Ce ne sont pas là les points d’un programme électoral d’un candidat qui voudrait se faire réélire, à une Présidentielle de surcroît. L’opposition a, d’ailleurs, connu une période de doute sur l’intention de Kaïs Saïed de se porter candidat à sa propre succession. Mais, il est clair que Kaïs Saïed n’en a cure, il n’a pas l’intention de faire marche arrière, il l’a dit et réitéré à maintes reprises.
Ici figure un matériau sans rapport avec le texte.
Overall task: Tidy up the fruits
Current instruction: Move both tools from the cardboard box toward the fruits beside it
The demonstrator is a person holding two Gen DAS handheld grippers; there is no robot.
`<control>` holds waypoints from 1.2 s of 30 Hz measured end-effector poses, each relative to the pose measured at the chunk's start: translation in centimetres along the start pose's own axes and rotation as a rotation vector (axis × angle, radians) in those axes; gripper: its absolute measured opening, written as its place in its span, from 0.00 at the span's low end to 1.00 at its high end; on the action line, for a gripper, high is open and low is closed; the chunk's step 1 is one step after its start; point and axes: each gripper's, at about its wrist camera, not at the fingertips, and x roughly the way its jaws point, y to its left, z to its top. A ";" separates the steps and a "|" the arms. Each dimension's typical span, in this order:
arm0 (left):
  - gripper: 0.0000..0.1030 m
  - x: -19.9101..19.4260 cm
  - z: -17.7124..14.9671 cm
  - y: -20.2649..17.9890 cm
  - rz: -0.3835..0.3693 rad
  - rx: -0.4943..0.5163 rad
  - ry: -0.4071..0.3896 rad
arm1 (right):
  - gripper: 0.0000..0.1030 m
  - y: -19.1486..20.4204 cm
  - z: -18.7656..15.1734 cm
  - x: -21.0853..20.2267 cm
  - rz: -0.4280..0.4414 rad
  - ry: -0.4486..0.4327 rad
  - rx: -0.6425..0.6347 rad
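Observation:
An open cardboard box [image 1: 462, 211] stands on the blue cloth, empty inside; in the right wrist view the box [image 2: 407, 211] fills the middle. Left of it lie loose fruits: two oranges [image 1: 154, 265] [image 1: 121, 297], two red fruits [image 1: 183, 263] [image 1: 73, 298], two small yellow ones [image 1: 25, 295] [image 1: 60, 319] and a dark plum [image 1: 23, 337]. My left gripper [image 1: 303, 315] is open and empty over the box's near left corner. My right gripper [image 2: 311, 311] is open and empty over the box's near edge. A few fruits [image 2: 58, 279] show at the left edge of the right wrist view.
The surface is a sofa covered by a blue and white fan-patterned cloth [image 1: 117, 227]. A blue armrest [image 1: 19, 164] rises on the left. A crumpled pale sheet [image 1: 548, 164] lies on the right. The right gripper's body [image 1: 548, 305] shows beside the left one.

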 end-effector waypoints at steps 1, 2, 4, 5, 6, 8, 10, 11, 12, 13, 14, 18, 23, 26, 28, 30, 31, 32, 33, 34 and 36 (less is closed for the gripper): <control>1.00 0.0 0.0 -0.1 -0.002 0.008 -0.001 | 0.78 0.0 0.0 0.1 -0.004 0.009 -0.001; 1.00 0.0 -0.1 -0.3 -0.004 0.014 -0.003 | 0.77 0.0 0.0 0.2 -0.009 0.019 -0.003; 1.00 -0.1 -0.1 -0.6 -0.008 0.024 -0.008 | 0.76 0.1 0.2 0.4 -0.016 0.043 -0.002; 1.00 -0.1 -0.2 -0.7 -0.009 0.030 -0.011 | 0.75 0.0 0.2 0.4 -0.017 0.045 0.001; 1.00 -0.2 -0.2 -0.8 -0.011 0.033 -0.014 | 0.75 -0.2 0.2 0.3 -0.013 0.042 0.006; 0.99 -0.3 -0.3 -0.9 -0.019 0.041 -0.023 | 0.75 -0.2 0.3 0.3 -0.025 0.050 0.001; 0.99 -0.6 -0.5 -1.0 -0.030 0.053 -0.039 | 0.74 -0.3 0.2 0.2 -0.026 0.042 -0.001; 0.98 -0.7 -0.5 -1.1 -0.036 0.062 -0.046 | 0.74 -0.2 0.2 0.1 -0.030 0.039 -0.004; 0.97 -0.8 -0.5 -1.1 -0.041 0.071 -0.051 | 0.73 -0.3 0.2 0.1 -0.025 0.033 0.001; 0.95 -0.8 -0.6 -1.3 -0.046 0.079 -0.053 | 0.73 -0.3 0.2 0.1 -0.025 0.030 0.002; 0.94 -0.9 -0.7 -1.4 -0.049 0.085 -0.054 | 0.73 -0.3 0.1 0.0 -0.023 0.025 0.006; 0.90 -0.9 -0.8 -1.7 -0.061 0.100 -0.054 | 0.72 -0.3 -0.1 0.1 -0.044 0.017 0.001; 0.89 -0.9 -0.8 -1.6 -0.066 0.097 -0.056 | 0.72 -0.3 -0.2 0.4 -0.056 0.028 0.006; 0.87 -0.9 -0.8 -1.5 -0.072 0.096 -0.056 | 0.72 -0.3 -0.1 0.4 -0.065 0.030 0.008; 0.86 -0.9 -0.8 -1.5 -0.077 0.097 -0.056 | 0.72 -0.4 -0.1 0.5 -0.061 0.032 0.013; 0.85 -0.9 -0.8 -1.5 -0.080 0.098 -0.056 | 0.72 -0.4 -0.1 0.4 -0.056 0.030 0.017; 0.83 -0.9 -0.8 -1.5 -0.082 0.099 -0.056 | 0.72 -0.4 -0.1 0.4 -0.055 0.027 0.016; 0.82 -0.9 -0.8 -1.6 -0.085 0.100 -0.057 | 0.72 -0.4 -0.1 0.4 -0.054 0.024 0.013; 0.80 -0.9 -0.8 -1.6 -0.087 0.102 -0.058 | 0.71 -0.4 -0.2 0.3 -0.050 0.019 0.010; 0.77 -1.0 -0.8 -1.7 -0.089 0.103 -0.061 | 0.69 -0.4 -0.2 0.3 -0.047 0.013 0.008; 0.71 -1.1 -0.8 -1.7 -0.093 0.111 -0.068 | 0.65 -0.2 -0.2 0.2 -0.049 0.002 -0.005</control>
Il s’attellera jusqu’au scrutin à mener à terme sa mission : l’assainissement du pays des corrompus, des « traîtres », « des vendus », « des escrocs », « des voleurs des deniers publics » … Ses plus fidèles partisans lui renouvelleront, alors, leur confiance.
Les opposants de Kaïs Saïed sont, aussi, impatients de retrouver la liberté. Le climat de tension et de peur que suscitent « les arrestations politiques » nourrit chez eux l’espoir d’élire un nouveau président de la République en octobre prochain. Mais qui ? Les principales figures de l’opposition sont en prison ou visées par des procédures judiciaires et les autres candidats annoncés font profil bas. Le climat de répression n’encourage pas à aller vers les électeurs et les Tunisiens sont devenus moins réceptifs aux beaux discours et aux belles promesses. Ils veulent des dirigeants intègres, patriotes et avec de vrais projets de développement pour la Tunisie. De nouvelles figures, de préférence.
Le temps urge, l’annonce officielle de l’élection présidentielle ne devrait pas dépasser le 23 juillet prochain, soit trois mois avant l’échéance électorale, l’opposition doit impérativement dénicher l’oiseau rare qui pourra soutenir la concurrence avec Kaïs Saïed. N’y aurait-il pas au moins un, parmi les 12 millions de Tunisiens, qui réponde aux critères techniques d’éligibilité de l’ISIE et ceux humains des Tunisiens ? Il s’agit d’un candidat sérieux à la Présidentielle qui convainc les Tunisiens, pas un prophète.